10 comments to A very special Sunday morning

  • Now that really was a special day, Ricky. I think it’s great that you and Karen works so closely together and was very touched by your account of Ata’s baptism. To see someone who has given up so much for the sake of his faith is very humbling to us ‘comfortable’ Christians.

    • Ricky

      It was indeed a special day, Perpetua. Karen & I get on extremely well together and the regular congregation very much appreciate her ministry. She is also very kindly going to lead our Lent course this year, about which no doubt, they’ll be a post here in due course 🙂

      Yes – Ata’s situation is very different to that of Western Christians. If he doesn’t win his asylum appeal in two weeks time & is sent back to Iran, he faces almost certain imprisonment or possibly death.

  • How exciting to have a Sunday morning adult baptism, on the Sunday before Ash Wednesday no less! And the congregation is even more trans-national and multi-cultural than would be expected. How difficult or time-consuming will it be for Ata to win asylum in the Czech Republic?

    • Ricky

      Very exciting indeed, Stephen. And the congregation is far from being ‘the Brit’s abroad’, as so many people assume. Our Church Electoral Roll (official membership) of 61, boasts 18 different nationalities!

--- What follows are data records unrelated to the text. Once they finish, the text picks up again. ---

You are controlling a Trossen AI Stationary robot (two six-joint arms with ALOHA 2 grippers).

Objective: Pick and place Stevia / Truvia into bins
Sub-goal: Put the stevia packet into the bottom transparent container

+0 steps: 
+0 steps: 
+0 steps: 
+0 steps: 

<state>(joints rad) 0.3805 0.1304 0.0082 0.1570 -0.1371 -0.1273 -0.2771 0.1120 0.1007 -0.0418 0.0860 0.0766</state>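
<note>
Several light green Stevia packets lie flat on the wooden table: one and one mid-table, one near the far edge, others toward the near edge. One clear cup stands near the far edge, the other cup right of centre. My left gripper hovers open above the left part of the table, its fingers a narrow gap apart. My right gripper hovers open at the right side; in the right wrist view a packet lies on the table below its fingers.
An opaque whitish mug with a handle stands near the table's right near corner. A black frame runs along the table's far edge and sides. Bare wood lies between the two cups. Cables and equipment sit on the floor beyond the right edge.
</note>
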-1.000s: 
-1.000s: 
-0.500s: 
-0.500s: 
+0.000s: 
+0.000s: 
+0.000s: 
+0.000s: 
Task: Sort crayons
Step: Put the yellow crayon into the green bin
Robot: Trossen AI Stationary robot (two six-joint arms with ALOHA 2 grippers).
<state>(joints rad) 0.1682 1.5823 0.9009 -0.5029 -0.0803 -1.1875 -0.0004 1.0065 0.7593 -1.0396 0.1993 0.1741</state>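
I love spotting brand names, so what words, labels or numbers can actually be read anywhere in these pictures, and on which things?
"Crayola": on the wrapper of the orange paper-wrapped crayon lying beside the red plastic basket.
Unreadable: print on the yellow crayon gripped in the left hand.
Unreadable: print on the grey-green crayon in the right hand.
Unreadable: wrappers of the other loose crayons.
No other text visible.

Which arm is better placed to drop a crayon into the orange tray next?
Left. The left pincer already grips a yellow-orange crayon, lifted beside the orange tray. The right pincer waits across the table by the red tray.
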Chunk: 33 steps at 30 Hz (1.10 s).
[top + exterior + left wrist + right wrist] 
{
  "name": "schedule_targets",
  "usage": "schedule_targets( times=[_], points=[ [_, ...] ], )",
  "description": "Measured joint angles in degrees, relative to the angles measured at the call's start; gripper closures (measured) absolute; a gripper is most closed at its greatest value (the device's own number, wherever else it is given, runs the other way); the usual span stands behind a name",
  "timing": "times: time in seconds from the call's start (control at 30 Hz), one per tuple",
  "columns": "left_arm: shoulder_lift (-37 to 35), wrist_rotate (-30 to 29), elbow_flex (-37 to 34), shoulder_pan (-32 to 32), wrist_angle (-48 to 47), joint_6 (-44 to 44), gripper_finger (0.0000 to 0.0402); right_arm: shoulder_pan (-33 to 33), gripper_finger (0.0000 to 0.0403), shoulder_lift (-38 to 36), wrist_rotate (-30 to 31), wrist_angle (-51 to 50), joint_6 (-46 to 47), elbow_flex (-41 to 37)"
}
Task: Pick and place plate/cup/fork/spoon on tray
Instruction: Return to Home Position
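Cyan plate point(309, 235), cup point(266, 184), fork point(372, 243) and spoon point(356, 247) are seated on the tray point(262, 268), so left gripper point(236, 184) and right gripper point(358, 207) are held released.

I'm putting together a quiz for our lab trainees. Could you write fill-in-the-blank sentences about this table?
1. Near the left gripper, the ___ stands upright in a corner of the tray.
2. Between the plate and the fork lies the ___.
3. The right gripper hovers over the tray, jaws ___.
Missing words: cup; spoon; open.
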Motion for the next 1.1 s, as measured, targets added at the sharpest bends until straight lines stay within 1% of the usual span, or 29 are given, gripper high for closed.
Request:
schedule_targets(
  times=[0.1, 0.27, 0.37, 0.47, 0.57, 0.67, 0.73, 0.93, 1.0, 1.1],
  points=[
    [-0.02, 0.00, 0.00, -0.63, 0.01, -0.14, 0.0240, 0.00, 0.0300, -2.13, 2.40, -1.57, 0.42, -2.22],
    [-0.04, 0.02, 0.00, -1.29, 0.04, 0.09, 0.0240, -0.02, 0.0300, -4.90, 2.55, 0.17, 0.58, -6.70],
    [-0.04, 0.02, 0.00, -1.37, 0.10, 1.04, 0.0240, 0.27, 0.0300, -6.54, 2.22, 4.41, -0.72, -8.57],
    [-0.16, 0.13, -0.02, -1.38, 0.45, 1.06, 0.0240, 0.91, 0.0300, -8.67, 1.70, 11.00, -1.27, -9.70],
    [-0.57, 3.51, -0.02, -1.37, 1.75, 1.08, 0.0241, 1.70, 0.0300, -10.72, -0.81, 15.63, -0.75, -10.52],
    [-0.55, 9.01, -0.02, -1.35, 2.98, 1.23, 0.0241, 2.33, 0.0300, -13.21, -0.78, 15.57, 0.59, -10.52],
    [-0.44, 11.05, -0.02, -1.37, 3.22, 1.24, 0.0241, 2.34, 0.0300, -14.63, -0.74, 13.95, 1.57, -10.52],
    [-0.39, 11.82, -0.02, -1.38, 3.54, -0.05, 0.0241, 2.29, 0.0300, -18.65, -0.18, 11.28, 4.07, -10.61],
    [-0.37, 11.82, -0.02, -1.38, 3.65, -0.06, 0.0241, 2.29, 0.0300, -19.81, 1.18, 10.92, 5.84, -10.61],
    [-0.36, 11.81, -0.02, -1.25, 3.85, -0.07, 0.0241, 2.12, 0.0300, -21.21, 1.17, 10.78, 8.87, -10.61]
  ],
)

      To answer your second question, it will not be easy though he does now have a good lawyer to represent him. His initial assylum application was rejected and his appeal hearing begins two weeks today. Providing evidence that he is a Christian has been part of the problem & therefore an official signed & stamped certificate of baptism from our Baptism Register, will hopefully go towards solving this problem. In typical Czech bureaucratic style, that certificate will now need to be translated into Czech by an official translator & then the translated document will have to be notarised. We hope and pray for a successful outcome.

  • Basically, what Perpetua said. Ata will certainly be in my prayers.

    • Ricky

      Indeed Hana – as a member of the CCE / ECCB, I was sure you would approve of my close cooperation with one of your ministers 🙂 Thank you for your prayers for Ata. They are much appreciated.

  • Sean Mccann

    Hi Ricky,
    Congratulations to Ata and yourself and your colleagues on his baptism. Coming as I do from Ireland I am familiar with religious bigotry (on a much smaller scale than that suffered by that brave young man) and I am saddened and dismayed that people can’t just agree to disagree on all matters of religion or politics. We are all human and that is the greatest single unifying factor between us all. Wishing you, your colleagues and your congregation every success and blessing.

    • Ricky

      Thank you Sean – I share your sadness. Freedom to express & practice one’s religious faith should be an inalienable human right.

  • Praying for Ata and your congregation. Thanks for sharing.